Against: 60,904 Common Shares, representing 0.14% of the Common Shares issued and outstanding as of April 1, 2019 present in person or by proxy and voting thereon.

Abstain and non-votes: 5,254,427 Common Shares, representing 10.92% of the Common Shares issued and outstanding as of April 1, 2019 present in person or by proxy.

PROPOSAL THREE: APPROVAL OF RE-APPOINTMENT OF KPMG LLP AS INDEPENDENT AUDITORS FOR THE FISCAL YEAR ENDING DECEMBER 31, 2019 AND AUTHORIZATION FOR THE BOARD OF DIRECTORS, acting THROUGH THE AUDIT COMMITTEE, TO FIX THE REMUNERATION OF THE INDEPENDENT AUDITORS FOR FISCAL YEAR ENDING DECEMBER 31, 2019

WHEREAS, the Board of Directors has ratified the approval of the Audit Committee of the Board of Directors (the “Audit Committee”) of the re-appointment of KPMG LLP, an independent registered public accounting firm, to act as the Company’s independent auditors for the fiscal year ending December 31, 2019.

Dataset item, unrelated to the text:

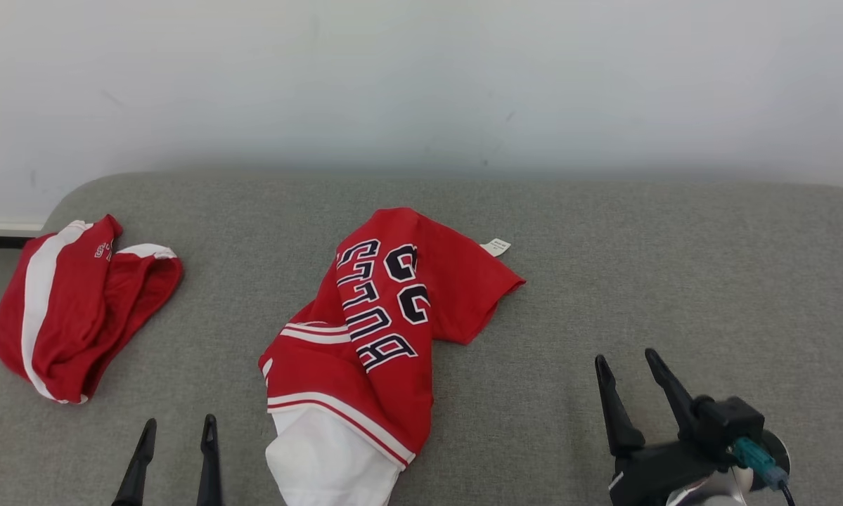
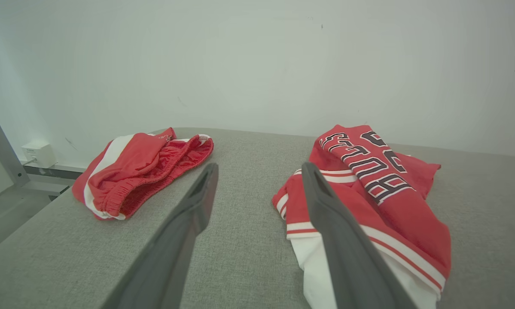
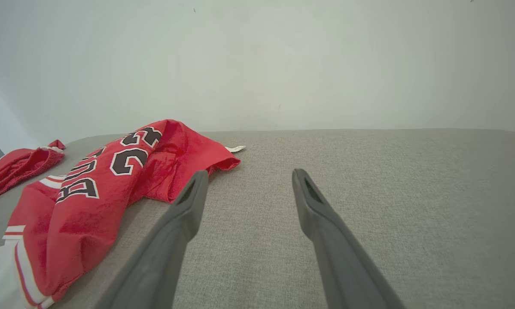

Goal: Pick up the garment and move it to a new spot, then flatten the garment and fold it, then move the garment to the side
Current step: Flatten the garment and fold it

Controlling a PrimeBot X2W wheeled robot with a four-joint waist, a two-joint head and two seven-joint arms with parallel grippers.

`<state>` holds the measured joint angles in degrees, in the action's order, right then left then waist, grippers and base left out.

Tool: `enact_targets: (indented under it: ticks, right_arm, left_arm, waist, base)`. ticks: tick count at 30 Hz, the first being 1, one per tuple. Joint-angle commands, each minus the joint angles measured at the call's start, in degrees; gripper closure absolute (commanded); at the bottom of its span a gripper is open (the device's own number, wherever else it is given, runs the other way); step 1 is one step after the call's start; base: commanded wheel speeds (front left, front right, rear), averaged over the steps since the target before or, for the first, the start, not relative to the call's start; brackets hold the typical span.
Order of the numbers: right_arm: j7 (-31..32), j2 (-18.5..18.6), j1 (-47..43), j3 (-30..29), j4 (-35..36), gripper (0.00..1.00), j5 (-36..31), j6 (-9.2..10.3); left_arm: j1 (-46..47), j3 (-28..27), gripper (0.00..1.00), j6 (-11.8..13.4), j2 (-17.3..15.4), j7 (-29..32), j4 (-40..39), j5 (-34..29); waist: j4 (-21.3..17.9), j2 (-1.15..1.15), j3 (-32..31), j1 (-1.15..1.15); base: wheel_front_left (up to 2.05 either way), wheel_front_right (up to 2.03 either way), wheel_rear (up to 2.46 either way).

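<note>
I am holding my left gripper [image 1: 179,422] at the near edge of the grey cushion [image 1: 674,246], its jaws spread wide with nothing between them. My right gripper [image 1: 625,356] is standing just as wide and just as empty. The red jersey [image 1: 393,316] is lying crumpled between the two and touching neither. In the head view it is sitting at about two o'clock from my left gripper and nine o'clock from my right. Its dark lettering is facing up, and a white tag [image 1: 496,247] is sticking out at its far side. The red shorts [image 1: 69,309] are lying bunched between ten and eleven o'clock from my left gripper, well apart from the jersey.
</note>
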<state>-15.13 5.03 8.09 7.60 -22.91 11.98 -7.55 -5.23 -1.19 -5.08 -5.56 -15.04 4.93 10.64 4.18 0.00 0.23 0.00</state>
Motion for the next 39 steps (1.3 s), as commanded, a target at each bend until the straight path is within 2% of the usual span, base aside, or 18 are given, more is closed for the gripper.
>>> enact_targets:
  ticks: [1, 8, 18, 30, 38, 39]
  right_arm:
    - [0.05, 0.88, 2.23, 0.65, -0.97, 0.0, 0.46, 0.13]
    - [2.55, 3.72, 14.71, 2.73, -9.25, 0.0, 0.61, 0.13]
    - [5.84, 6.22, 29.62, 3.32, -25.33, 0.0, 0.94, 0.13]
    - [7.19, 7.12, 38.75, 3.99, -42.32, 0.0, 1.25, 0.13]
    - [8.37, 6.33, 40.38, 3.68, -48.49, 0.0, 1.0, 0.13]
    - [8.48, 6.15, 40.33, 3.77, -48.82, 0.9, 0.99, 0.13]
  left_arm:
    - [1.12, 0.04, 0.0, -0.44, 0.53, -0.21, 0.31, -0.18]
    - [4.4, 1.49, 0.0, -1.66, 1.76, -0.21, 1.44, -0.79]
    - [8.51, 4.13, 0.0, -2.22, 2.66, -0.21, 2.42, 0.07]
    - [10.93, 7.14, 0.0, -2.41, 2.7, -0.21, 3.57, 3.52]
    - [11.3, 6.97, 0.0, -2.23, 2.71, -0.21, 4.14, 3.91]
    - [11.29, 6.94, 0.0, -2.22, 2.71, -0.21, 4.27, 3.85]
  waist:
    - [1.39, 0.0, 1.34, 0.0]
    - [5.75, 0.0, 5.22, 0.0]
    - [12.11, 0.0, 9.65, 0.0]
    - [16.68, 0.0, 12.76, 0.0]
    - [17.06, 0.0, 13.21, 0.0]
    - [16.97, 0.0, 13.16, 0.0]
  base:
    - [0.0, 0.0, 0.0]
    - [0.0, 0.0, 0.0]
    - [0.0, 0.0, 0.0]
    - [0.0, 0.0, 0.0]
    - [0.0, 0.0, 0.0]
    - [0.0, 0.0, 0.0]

RESOLVED, that the re-appointment of KPMG LLP to act as the Company’s independent auditors for the fiscal year ending December 31, 2019 and the authorization for the Board of Directors through the Audit Committee to fix the remuneration of the Company’s independent auditors for the fiscal year ending December 31, 2019 be, and they hereby, are approved.

For: 47,347,543 Common Shares, representing 98.44% of the Common Shares issued and outstanding as of April 1, 2019 present in person or by proxy and voting thereon.



 

Against: 563,880 Common Shares, representing 1.17% of the Common Shares issued and outstanding as of April 1, 2019 present in person or by proxy and voting thereon.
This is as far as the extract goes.